> **Task**
Find the lines in the records below that contain "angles", and report each of them.

__________________________________________________

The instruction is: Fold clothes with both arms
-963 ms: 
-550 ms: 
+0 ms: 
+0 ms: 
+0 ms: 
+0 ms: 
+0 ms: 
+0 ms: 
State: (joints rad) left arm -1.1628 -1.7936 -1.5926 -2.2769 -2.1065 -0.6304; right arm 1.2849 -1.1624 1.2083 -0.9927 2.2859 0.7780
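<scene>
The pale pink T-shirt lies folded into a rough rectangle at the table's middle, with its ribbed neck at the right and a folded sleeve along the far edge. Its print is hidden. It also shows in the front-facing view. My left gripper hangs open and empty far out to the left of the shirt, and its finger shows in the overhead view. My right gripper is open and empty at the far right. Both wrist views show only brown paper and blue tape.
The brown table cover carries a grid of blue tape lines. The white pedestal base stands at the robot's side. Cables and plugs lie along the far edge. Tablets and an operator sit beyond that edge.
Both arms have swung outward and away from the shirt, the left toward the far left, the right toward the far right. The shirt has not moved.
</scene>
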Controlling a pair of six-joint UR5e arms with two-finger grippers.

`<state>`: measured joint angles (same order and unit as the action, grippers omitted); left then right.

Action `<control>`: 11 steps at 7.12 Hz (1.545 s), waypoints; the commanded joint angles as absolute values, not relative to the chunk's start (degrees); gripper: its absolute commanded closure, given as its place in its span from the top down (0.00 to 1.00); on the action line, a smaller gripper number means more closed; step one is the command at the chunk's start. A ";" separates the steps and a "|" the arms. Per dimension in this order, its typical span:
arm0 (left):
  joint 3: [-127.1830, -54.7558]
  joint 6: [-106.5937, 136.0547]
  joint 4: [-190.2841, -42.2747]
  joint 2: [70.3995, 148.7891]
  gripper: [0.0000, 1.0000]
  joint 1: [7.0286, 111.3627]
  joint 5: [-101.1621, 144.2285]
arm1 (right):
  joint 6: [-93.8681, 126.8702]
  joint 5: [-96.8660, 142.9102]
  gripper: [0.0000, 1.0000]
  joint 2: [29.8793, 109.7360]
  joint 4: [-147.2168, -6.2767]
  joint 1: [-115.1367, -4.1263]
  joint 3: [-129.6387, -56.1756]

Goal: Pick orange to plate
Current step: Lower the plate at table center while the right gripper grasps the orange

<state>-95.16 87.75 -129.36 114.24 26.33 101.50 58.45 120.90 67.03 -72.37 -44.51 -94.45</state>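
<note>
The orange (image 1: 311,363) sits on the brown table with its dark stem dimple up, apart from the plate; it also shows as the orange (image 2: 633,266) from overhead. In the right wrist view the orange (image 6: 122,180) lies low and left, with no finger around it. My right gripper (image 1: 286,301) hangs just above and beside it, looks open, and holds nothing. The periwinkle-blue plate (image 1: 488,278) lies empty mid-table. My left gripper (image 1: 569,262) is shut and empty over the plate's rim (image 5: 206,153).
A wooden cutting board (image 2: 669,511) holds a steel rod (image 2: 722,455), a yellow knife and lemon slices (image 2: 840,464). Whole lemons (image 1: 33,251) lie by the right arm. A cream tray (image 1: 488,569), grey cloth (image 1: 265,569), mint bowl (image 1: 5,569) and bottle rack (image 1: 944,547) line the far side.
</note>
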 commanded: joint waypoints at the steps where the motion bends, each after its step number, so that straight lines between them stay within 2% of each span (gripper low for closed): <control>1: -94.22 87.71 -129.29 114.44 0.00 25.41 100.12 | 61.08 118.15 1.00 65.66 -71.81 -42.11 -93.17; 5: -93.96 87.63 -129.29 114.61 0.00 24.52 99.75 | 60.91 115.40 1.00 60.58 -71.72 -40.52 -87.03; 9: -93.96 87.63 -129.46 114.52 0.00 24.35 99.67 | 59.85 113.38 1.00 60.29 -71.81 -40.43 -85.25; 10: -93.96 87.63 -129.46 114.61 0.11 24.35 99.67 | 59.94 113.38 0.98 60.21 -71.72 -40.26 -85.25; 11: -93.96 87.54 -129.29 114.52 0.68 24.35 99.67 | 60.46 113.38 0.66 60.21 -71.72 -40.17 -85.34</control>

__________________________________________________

> **Response to this exercise**
`<state>`: measured joint angles (same order and unit as the action, grippers omitted); left then right.
Action `<control>`: 11 steps at 7.12 Hz (1.545 s), waypoints; the commanded joint angles as absolute values, not relative to the chunk's start (degrees); gripper: its absolute commanded closure, given as its place in its span from the top down (0.00 to 1.00); on the action line, a smaller gripper number means more closed; step one is the command at the chunk's start. A ";" separates the steps and a "|" the arms. Per dimension in this order, its typical span:

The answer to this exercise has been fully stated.